JEP 305: Pattern Matching

AuthorBrian Goetz
OwnerGavin Bierman
Created2017/05/30 19:48
Updated2017/06/16 16:25
TypeFeature
StatusCandidate
Componentspecification / language
ScopeSE
Discussionamber dash dev at openjdk dot java dot net
Priority3
Reviewed byMark Reinhold
Issue8181287

Summary

Enhance the Java programming language with pattern matching. Initial support will include type-test and constant patterns, supported by the switch statement and a matches expression. Follow-on efforts will broaden the range of patterns supported and the language constructs that support them.

Motivation

Nearly every program includes some sort of logic that combines testing if an expression has a certain type or structure, and then conditionally extracting components of its state for further processing. For example, all Java programmers are familiar with the instanceof-and-cast idiom:

if (obj instanceof Integer) {
    int intValue = ((Integer) obj).intValue();
    // use intValue
}

There are three things going on here: a test (is x an Integer), a conversion (casting obj to Integer), and a destructuring (extracting the intValue component from the Integer). This pattern is straightforward and understood by all Java programmers, but is suboptimal for several reasons. It is tedious; doing both the type test and cast should be unnecessary (what else would you do after an instanceof test?). The accidental boilerplate of casting and destructuring obfuscates the more significant logic that follows. But most importantly, the repetition provides opportunities for errors to creep unnoticed into programs.

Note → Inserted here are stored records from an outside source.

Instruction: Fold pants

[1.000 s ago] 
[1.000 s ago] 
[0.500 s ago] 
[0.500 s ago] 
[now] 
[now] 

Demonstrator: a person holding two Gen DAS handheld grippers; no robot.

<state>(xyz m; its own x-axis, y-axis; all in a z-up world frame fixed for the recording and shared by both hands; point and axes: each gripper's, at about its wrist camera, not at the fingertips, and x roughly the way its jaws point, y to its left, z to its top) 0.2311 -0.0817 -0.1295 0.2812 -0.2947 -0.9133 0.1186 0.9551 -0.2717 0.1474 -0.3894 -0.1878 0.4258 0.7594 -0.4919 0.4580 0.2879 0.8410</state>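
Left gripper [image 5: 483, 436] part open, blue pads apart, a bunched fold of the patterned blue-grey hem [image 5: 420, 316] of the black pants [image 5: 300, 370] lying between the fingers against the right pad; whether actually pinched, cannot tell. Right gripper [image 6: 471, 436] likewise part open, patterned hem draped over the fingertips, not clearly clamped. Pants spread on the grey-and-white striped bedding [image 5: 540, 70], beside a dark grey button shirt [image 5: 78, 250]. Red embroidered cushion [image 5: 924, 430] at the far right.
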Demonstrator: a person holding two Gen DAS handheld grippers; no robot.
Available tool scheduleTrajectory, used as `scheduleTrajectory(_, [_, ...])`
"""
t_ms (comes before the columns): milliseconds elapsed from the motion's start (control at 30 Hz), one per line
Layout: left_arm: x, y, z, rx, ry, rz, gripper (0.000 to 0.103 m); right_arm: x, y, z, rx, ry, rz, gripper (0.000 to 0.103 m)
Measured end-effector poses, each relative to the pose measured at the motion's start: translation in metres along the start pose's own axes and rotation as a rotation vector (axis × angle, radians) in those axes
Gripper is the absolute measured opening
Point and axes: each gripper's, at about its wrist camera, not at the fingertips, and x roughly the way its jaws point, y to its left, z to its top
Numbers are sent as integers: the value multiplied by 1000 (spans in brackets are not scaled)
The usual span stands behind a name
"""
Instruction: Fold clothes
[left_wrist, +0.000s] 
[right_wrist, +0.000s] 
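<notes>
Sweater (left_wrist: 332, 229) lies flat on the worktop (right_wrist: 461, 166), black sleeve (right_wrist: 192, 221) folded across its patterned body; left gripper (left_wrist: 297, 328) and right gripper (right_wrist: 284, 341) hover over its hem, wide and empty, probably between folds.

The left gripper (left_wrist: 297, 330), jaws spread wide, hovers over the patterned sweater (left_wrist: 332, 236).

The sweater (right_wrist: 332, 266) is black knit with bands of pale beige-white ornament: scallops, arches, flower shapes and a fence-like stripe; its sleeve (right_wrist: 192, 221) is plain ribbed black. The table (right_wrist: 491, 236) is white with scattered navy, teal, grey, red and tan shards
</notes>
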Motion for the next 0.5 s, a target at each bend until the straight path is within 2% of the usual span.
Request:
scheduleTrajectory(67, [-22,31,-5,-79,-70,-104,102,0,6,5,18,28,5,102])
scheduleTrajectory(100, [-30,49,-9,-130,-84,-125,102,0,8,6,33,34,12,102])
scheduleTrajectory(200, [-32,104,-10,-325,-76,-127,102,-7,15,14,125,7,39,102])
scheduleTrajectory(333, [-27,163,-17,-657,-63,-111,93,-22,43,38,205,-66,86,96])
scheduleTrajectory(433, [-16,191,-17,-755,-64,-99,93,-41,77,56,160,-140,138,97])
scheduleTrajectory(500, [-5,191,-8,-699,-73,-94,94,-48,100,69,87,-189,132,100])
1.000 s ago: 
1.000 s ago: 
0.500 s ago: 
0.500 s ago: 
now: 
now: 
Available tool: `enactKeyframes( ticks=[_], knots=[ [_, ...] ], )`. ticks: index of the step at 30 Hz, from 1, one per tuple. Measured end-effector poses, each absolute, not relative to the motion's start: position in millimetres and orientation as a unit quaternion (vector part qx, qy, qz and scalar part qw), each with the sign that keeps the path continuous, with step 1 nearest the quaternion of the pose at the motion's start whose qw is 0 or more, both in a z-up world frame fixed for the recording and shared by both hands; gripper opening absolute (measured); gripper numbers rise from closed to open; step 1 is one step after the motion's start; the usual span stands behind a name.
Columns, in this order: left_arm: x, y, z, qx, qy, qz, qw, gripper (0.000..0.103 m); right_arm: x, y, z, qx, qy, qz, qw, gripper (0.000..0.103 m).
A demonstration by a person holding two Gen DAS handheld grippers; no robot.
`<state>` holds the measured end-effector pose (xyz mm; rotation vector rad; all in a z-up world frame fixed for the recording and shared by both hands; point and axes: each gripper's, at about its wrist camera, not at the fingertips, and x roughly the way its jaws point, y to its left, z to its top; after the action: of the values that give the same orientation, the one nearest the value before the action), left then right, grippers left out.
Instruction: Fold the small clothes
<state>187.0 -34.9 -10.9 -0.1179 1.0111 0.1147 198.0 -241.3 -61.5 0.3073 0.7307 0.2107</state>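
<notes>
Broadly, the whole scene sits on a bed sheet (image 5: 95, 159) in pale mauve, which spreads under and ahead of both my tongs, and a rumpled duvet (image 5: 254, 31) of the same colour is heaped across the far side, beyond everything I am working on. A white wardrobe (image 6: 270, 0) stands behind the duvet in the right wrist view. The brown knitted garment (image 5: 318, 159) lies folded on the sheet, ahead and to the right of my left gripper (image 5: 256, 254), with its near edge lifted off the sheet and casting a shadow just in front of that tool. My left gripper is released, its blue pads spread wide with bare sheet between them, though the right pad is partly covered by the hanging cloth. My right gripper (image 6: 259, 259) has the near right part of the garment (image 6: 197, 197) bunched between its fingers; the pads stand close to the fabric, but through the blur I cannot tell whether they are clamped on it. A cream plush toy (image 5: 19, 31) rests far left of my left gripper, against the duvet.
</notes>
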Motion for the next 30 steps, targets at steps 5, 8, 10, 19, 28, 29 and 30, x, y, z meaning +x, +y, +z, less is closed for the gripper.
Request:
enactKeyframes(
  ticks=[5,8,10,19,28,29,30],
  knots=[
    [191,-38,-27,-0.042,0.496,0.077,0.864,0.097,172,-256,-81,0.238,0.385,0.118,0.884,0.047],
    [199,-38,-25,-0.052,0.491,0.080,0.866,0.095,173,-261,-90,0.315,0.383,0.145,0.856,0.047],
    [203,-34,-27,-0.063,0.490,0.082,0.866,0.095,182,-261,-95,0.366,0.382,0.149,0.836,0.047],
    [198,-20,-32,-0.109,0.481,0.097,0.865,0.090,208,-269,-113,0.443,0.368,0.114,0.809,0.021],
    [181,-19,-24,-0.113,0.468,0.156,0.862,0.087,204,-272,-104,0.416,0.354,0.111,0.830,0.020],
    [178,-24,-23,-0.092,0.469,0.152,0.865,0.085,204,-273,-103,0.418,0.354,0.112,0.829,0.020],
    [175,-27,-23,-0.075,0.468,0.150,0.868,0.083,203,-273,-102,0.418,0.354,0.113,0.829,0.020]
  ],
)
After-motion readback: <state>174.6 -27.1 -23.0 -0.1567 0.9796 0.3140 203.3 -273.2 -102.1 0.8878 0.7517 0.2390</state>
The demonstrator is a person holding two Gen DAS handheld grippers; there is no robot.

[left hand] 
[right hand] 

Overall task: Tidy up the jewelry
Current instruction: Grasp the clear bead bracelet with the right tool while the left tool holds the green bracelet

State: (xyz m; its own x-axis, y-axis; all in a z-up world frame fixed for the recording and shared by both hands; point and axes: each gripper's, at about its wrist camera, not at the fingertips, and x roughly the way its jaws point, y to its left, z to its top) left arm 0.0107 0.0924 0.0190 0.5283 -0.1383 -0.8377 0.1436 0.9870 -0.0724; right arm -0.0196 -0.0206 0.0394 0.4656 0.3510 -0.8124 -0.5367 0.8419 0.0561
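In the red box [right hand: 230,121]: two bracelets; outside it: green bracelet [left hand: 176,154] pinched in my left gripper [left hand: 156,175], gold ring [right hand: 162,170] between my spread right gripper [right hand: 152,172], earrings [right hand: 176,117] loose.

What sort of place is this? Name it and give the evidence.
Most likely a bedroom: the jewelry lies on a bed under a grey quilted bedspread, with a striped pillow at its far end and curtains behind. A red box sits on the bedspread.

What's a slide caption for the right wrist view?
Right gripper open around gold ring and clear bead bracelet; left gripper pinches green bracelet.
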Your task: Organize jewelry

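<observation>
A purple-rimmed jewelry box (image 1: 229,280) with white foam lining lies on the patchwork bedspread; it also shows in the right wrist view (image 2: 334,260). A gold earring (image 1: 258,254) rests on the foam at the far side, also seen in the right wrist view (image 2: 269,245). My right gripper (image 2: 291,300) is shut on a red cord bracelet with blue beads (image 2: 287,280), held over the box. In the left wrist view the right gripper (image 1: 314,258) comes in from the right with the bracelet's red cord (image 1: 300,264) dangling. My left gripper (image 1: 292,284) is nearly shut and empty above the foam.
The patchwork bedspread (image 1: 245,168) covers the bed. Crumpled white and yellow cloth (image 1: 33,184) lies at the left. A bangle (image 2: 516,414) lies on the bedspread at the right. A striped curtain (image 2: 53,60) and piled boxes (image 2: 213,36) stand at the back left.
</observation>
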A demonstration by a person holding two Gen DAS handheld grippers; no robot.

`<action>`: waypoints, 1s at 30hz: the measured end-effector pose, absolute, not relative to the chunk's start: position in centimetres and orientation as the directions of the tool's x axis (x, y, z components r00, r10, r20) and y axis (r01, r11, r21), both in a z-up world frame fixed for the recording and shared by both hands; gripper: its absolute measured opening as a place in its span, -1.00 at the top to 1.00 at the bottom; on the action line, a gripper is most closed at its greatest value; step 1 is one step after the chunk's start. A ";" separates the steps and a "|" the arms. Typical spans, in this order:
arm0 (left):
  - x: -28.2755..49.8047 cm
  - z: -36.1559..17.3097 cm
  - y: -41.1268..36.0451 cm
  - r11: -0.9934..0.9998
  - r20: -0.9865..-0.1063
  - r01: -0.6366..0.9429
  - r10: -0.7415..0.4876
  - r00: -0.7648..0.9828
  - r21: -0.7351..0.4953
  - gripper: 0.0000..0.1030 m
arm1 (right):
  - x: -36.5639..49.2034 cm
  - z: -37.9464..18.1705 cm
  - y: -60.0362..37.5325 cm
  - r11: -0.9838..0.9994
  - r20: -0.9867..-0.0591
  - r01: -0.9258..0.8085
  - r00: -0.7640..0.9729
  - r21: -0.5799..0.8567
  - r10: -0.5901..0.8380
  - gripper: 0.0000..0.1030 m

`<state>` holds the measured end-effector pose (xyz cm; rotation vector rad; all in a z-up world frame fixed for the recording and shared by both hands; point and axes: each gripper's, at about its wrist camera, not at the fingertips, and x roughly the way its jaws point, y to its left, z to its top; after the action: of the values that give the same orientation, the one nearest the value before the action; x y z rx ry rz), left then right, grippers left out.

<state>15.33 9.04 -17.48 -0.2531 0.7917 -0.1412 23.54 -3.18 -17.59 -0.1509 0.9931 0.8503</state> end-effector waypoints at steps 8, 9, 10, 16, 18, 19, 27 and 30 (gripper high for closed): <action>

This problem gets worse when we want to test against multiple possible target types. We can extend the above example using a chain of if...else tests:

String formatted = "unknown";
if (obj instanceof Integer) {
    int i = (Integer) obj;
    formatted = String.format("int %d", i);
}
else if (obj instanceof Byte) {
    byte b = (Byte) obj;
    formatted = String.format("byte %d", b);
}
else if (obj instanceof Long) {
    long l = (Long) obj;
    formatted = String.format("long %d", l);
}
else if (obj instanceof Double) {
    double d = (Double) obj;
    formatted = String.format(“double %f", d);
}
else if (obj instanceof String) {
    String s = (String) obj;
    formatted = String.format("String %s", s);
}

The above code is familiar, but has many undesirable properties. As already mentioned, repeating the cast in each arm is an irritation. The business logic can too easily get lost in the boilerplate. But most importantly, the approach allows coding errors to remain hidden -- because we've used an overly-general control construct. The intent of the above code is to assign something to formatted in each arm of the if...else chain. But, there is nothing here that enables the compiler to verify this actually happens. If some block -- perhaps one that is executed rarely in practice -- forgets to assign to formatted, we have a bug. (Leaving formatted as a blank local or blank final would at least enlist the "definite assignment" analysis in this effort, but this is not always done.) Finally, the above code is less optimizable; absent compiler heroics, it will have O(n) time complexity, even though the underlying problem is often O(1).

Description

Rather than reach for ad-hoc solutions, we believe it is time for Java to embrace pattern matching. Pattern matching is a technique that has been adapted to many different styles of programming languages going back to the 1960s, including text-oriented languages like SNOBOL4 and AWK, functional languages like Haskell and ML, and more recently extended to object-oriented languages like Scala and C#.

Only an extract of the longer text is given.